YOUR ASSIGNMENT – When you spot the word "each" in a line of the data below, copy that line.

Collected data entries
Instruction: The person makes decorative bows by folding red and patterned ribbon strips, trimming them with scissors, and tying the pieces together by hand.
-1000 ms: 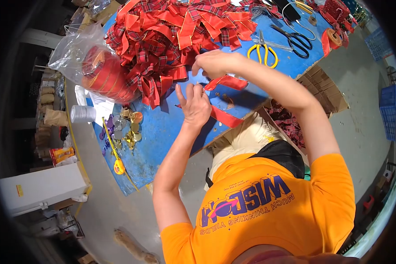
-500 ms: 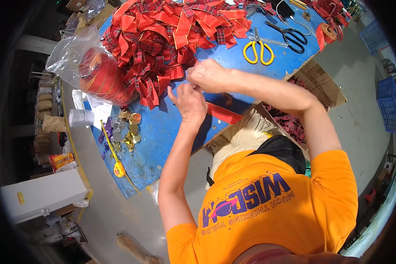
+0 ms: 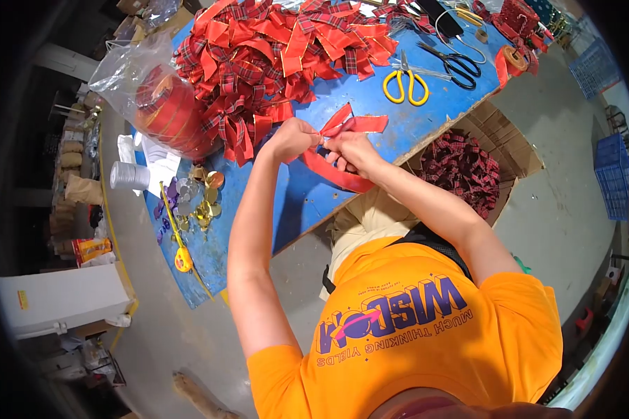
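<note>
A red ribbon (image 3: 369, 124) is pinched between my two hands over the front part of the blue table. My left hand (image 3: 293, 140) is closed, its fingertips on the gathered middle of the ribbon. Close beside it, my right hand (image 3: 351, 149) also grips the ribbon, with its fingers curled. Loose ends stick out above the right hand, and one long strip hangs in a curve below both hands toward the table edge. Just beyond lies a big heap of red and plaid ribbon bows (image 3: 258, 63). The exact pinch point is partly hidden by my fingers.
Yellow-handled scissors (image 3: 406, 85) and black scissors (image 3: 461, 66) lie at the back right. A bagged ribbon roll (image 3: 164, 115) stands left, near metallic discs (image 3: 206, 202) and a yellow tape measure (image 3: 182, 258). Below the table edge is a cardboard box (image 3: 517, 150) of plaid ribbon.
My right hand has come down and nearer my body, and my left hand has shifted slightly left. The ribbon now shows loose ends above the hands and a curved strip below.
</note>
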Action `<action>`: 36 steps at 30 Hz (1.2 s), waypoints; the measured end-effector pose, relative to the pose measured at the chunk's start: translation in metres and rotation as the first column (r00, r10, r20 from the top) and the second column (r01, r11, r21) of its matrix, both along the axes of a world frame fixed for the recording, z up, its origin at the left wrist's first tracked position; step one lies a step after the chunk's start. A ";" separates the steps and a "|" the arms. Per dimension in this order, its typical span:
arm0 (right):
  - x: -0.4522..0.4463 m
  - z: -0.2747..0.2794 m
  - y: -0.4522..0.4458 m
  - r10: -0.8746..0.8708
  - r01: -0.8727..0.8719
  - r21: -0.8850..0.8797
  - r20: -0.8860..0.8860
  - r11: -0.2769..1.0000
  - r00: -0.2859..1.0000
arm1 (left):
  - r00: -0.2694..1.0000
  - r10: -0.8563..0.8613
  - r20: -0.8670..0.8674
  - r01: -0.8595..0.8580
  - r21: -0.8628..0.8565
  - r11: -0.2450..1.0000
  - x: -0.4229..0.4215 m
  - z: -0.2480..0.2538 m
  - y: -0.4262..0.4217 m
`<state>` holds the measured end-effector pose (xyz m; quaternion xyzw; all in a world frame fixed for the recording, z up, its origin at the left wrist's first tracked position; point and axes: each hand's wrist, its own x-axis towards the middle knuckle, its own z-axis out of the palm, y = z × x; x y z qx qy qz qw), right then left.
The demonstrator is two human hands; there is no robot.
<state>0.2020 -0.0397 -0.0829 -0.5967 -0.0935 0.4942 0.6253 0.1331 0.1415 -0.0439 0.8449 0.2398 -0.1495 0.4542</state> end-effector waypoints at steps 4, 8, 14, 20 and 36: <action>0.005 -0.003 0.010 0.194 -0.202 -0.043 -0.148 0.978 0.970 | 1.000 -0.008 -0.013 0.007 -0.113 0.994 0.005 -0.004 0.008; 0.009 -0.026 0.018 0.272 -0.244 0.121 -0.420 0.962 0.866 | 0.999 -0.012 -0.047 0.006 -0.131 0.991 0.004 -0.011 0.012; -0.012 -0.005 0.012 0.114 -0.112 0.025 -0.353 0.993 0.929 | 1.000 0.018 0.016 -0.015 -0.174 0.985 -0.003 -0.006 0.004; -0.013 -0.002 -0.001 0.091 -0.074 -0.097 0.176 0.992 0.980 | 0.991 -0.003 -0.130 0.008 0.040 0.999 0.007 -0.023 0.012; 0.015 0.011 -0.002 0.045 -0.298 -0.160 0.933 0.941 -0.358 | 0.973 -0.140 0.182 -0.053 0.772 0.633 -0.016 -0.009 -0.039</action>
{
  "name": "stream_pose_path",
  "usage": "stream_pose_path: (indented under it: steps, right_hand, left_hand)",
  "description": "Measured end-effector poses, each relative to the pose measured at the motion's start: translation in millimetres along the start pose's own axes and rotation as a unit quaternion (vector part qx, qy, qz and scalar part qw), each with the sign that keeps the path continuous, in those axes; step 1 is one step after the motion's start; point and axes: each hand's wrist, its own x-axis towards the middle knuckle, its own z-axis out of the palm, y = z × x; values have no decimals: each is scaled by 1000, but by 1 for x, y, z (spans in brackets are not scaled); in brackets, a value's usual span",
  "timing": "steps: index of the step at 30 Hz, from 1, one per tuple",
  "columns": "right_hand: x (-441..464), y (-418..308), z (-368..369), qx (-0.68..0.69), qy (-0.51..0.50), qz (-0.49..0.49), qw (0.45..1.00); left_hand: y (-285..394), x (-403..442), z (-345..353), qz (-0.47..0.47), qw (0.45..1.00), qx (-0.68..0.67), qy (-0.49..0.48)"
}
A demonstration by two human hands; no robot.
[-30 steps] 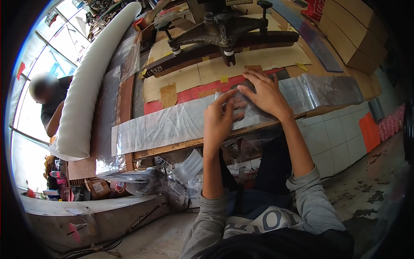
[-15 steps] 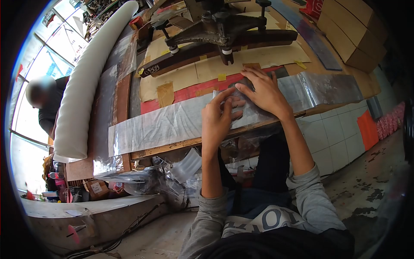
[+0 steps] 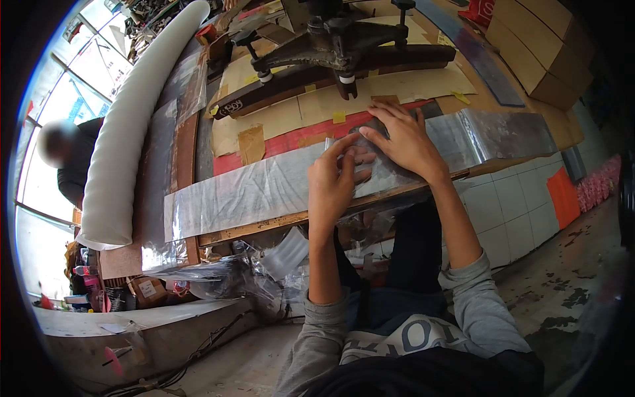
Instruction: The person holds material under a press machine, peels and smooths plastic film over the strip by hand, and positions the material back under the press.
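Note:
Over the front of the workbench lies a long strip of clear plastic film [image 3: 245, 195], wrinkled and shiny. My left hand [image 3: 334, 177] is above its middle, palm turned to the right, with curved fingers apart and nothing visibly held. Just right of it, my right hand [image 3: 405, 140] lies palm down with fingers spread on or just over a dark patch at the film. The fingertips of both hands nearly meet; whether they touch cannot be made out. Behind them, a dark metal press [image 3: 340, 59] with a long bar stands over tan card and a red strip [image 3: 264, 153].
A tall white foam roll [image 3: 126, 132] stands along the left side. Cardboard boxes [image 3: 539, 49] are at the back right. Plastic scraps [image 3: 288, 255] hang below the bench's wooden edge [image 3: 264, 225]. A person [image 3: 76, 155] is at the far left.
Both hands keep almost the same pose and place. The view shifts very slightly, and something like a hand shows at the top edge behind the press.

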Motion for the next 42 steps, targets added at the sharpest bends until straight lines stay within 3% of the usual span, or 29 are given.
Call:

TASK OUTPUT –
`<state>` holds the measured end-effector pose (xyz m; quaternion xyzw; all in a world frame fixed for the recording, z up, its origin at the left wrist's first tracked position; point and axes: each hand's wrist, its own x-axis towards the middle knuckle, its own z-axis out of the palm, y = z × x; x y z qx qy qz qw), right then left.
  "description": "Measured end-effector poses, each relative to the pose measured at the motion's start: translation in millimetres along the start pose's own axes and rotation as a unit quaternion (vector part qx, qy, qz and scalar part qw), each with the sign that keeps the path continuous, in those axes; step 1 is one step after the motion's start; point and axes: each hand's wrist, its own x-axis towards the middle knuckle, its own z-axis out of the palm, y = z × x; values have no decimals: each is scaled by 1000, but by 1 for x, y, z (spans in brackets are not scaled); in brackets, a value's usual span",

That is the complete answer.